IEInternals

A look at Internet Explorer from the inside out. @EricLaw left Microsoft in 2012, but was named an IE MVP in '13 & an IE userAgent (http://useragents.ie) in '14

Same Origin Policy Part 1: No Peeking

Same Origin Policy Part 1: No Peeking

Rate This
  • Comments 11

Despite its role as the cornerstone of web application security, it’s clear that many (most?) web professionals do not understand Same Origin Policy (SOP), or hold one or more misconceptions about what SOP requires.

It’s a big topic, and I don’t plan to address it all on this quiet Friday morning. This post will be the first in a multi-part series about SOP and what it means for the web platform.

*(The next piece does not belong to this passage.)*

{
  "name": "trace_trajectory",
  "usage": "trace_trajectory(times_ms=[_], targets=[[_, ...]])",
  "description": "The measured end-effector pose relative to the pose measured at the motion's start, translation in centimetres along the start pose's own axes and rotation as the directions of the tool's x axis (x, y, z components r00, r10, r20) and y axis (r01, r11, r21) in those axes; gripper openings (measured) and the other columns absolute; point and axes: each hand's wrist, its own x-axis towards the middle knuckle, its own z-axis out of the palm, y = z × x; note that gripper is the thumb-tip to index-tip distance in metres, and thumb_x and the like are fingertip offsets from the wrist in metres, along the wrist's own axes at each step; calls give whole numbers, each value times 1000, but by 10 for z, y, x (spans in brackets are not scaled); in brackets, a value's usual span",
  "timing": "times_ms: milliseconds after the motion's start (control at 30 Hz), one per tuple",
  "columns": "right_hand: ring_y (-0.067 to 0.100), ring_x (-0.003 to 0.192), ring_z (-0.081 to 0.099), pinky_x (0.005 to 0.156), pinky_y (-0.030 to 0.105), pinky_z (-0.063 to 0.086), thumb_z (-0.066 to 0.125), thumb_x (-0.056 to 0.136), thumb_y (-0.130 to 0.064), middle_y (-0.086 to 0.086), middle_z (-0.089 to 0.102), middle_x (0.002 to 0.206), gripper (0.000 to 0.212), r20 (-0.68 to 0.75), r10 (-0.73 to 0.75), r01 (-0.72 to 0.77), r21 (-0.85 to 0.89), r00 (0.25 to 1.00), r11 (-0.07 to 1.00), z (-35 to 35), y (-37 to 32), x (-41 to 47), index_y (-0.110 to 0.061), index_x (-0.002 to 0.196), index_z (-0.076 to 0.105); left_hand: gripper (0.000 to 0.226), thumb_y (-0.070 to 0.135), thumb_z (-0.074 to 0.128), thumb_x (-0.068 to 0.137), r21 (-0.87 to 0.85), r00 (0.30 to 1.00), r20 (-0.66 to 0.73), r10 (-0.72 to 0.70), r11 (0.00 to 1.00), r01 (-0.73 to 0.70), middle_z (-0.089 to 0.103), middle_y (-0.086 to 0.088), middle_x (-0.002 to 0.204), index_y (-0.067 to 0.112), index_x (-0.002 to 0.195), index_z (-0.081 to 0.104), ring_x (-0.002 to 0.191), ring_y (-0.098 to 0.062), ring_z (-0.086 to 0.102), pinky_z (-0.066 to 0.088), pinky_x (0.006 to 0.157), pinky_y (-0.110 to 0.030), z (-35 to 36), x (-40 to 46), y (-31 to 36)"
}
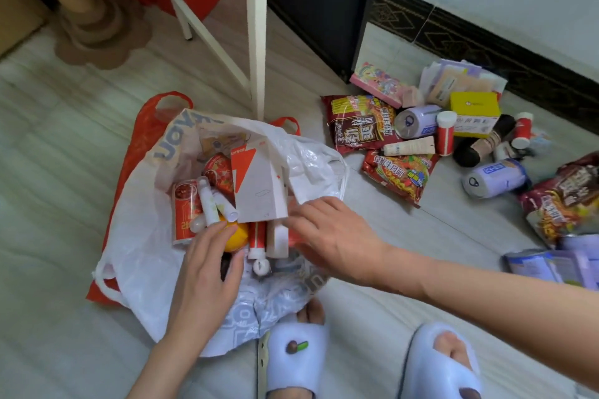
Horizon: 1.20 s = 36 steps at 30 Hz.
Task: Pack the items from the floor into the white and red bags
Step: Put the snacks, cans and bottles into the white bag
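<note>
**Currently: both hands at the open white bag, more items loose on the floor**

The white bag [139, 256] lies open on the floor [48, 172], on top of the red bag [142, 136], whose handles and edges show at the top and lower left. Inside the white bag are a white and red box [259, 185], a red can [184, 210], white tubes [207, 201], a red and white tube [257, 238] and an orange [235, 236].

The left hand [207, 266] reaches into the bag with fingers relaxed and slightly spread, fingertips touching the orange; it grips nothing that can be seen. The right hand [330, 230] rests palm down at the bag's right edge, fingers extended over the plastic beside the box; whether they pinch the plastic cannot be told.

To the right, apart from the bags, a loose pile lies on the floor: noodle packets [359, 123], pale purple cans [418, 121], a yellow box [475, 107], a red bottle with a white cap [445, 136] and a cream tube [410, 147]. More packets [564, 201] lie at the right edge.

Two feet in pale slippers [295, 356] stand just below the white bag.
</note>
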Motion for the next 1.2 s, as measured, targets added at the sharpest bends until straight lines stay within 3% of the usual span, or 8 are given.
trace_trajectory(times_ms=[133,300,500,633,800,900,1067,1200], targets=[[27,96,60,82,36,46,47,84,-32,8,63,108,36,-124,269,-276,-37,955,961,-29,45,-46,-12,114,53,42,33,45,88,-15,975,3,223,975,-223,50,-7,129,11,123,52,123,-19,41,30,105,-28,11,35,56],[35,88,63,72,40,51,44,83,-29,14,64,102,39,-160,599,-608,-17,785,793,-37,96,-137,-5,110,58,40,21,51,87,11,869,114,481,874,-485,51,-13,126,6,123,52,121,-27,45,36,102,-39,64,64,126],[44,97,57,84,49,46,71,75,-8,24,60,106,40,-179,957,-950,172,228,259,2,128,-270,2,111,58,52,8,63,80,102,783,324,531,803,-587,48,-24,129,-1,129,45,120,-38,46,42,99,-48,153,115,172],[43,100,55,83,48,45,75,73,-24,26,60,106,51,-73,996,-993,109,46,53,29,141,-321,2,113,55,59,13,57,86,241,807,419,416,806,-541,30,-27,144,-1,138,32,133,-42,28,29,108,-52,198,165,184],[41,118,42,96,47,37,76,70,-33,22,44,131,86,2,999,-998,46,-36,-36,47,146,-331,-5,139,31,61,13,56,88,271,792,447,416,780,-563,31,-33,140,-2,140,29,128,-49,30,28,106,-57,226,206,176],[42,118,41,95,48,37,71,75,-28,22,37,136,90,57,996,-997,-19,-72,-71,45,152,-333,-9,144,17,49,16,55,90,307,802,425,420,766,-564,43,-29,131,5,135,40,118,-47,37,33,99,-56,231,208,175],[42,107,43,87,46,39,69,74,-26,26,48,119,79,-6,999,-999,38,-32,-32,39,144,-329,-6,140,29,31,6,56,86,279,832,315,457,793,-542,54,-28,103,-2,116,55,96,-42,47,40,82,-52,222,207,190],[41,110,43,87,41,35,66,74,-35,23,50,120,74,-8,1000,-977,210,23,24,22,129,-303,-7,136,35,39,15,59,86,143,858,314,405,874,-465,52,-22,112,2,122,52,96,-36,52,44,82,-46,195,187,198]])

So, what’s an Origin anyway?

In order to understand SOP, you must first understand what an origin is. For the purposes of this post, I’ll simply give the simplified explanation that an origin is a string consisting of the protocol/scheme and fully qualified hostname of a given piece of content. A webpage from http://www.example.com/a.htm has the origin “http,www.example.com”.

The reality is a bit more complicated than that; in every browser except Internet Explorer, the origin includes the server’s port (if specified), while in IE, the content’s Security Zone is a part of the origin instead. However, neither of these is relevant in most cases.

Common Misconceptions

Over the years, I’ve heard many incorrect statements about SOP.  For instance: “SOP means that one page cannot use resources from a different server” (wrong!) or “SOP means that one page cannot send data to a different server” (wrong!) or “SOP means that pages from one site are completely immune to tampering by other sites” (wrong!).

Each of these myths has a grain of truth in it, but with Same Origin Policy, the devil is most definitely in the details. Virtually every restriction mentioned in this blog post has one or more exceptions, but we’ll start with the basics and leave the exceptions to future posts.

The “Read Write Execute” Mental Model

While my heritage is DOS, not Unix, I like to think of Same Origin Policy using the Read, Write, Execute (RWX) permissions model commonly used in Unix filesystems (and NTFS, of course). In this model, a user/process is granted permission to perform zero or more of these three operations on a given file.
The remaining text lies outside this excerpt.